All throughout the reception, I was asked, “Why aren’t you married Daina, you are so pretty.” First of all, I don’t really have the answer to that, and second of all, I don’t think it has anything to do with my being pretty. When I was younger, I dated a lot. I was also married for seven years to a man who cheated on me. Then had a child with another man who never wanted or accepted his son. Thus I spent twenty years raising my son alone. Did that taint my feelings about men? Absolutely not, I am open and willing to be married, if that’s what the Lord wills.

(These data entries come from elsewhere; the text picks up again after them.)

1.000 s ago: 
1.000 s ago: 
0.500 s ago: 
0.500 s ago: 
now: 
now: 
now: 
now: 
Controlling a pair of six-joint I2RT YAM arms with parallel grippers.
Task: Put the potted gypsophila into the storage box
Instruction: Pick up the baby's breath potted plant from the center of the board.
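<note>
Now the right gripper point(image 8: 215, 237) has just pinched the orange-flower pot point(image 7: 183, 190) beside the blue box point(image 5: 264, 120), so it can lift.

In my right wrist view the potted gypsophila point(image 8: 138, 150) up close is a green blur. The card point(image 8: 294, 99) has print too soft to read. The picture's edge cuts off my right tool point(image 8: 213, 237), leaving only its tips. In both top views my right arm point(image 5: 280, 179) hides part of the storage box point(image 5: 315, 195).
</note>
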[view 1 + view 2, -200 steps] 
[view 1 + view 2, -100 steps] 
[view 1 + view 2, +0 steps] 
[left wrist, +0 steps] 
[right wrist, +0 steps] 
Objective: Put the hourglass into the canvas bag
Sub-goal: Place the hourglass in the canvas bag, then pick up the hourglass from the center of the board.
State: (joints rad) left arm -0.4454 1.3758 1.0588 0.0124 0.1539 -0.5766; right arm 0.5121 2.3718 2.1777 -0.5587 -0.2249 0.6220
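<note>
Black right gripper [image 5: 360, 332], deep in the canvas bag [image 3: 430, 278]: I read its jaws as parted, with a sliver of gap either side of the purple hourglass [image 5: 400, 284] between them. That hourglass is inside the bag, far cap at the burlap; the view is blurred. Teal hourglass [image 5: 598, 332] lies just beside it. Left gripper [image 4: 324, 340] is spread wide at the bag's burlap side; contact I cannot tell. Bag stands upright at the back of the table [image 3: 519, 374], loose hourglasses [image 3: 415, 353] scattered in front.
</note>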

When I first came to the Lord, I dated a man who was extremely loving, but he was also controlling and jealous. The Lord made it very clear, that this was not my husband and I was devastated. I loved him and begged God to change His mind; He never did. At the same time, a girlfriend of mine prophesied that either this man would be my ministry, or I would have a ministry! I never gave the prophecy much thought, but I now realize I'm walking in that prophetic word; I have a ministry, but no man.

I have dedicated my whole life to serving the Lord and His people. However at the wedding, something happened to me. All the way home I thought about the beautiful couple, and how many people in the room were married. The question of why I wasn't married lingered in my head. I asked myself, am I really ok with being single? My answer was yes. I decided that I do not need to be married to feel a sense of accomplishment or complete fulfillment. I'm happy with my life, and I wouldn't change a thing, even if I could. I have chosen the work of the ministry and consider myself blessed.

The next day in church, during worship, the Holy Spirit came upon me, and for the first time in a long time, I came undone. I began to weep and say yes to Him.  I found myself making vows to Him as my husband. I told Him I would be faithful to His ministry and His call on my life. I told Him that I trusted Him in every area of my life.

I've found that God's timing is perfect.  He knows me intimately and I am sure He hasn’t forgotten I'm single. Still, it's hard sometimes to be the only one in the room without a mate. However, please don’t think my life is empty without marriage, because I am married to the best husband of all, Jesus Christ!

Rev Daina House
12/16/09

2 Comments:

Blogger Unknown said...

why did Ijust break down rite now? i love you soooo much and i have felt the same so many a times, i dont have much to say other than i wish i could make it better so you would never cry again... i guess its the mommy in me ... i love you so much pastor and your position is soo much more valuble than what we see with the human eye.. love me..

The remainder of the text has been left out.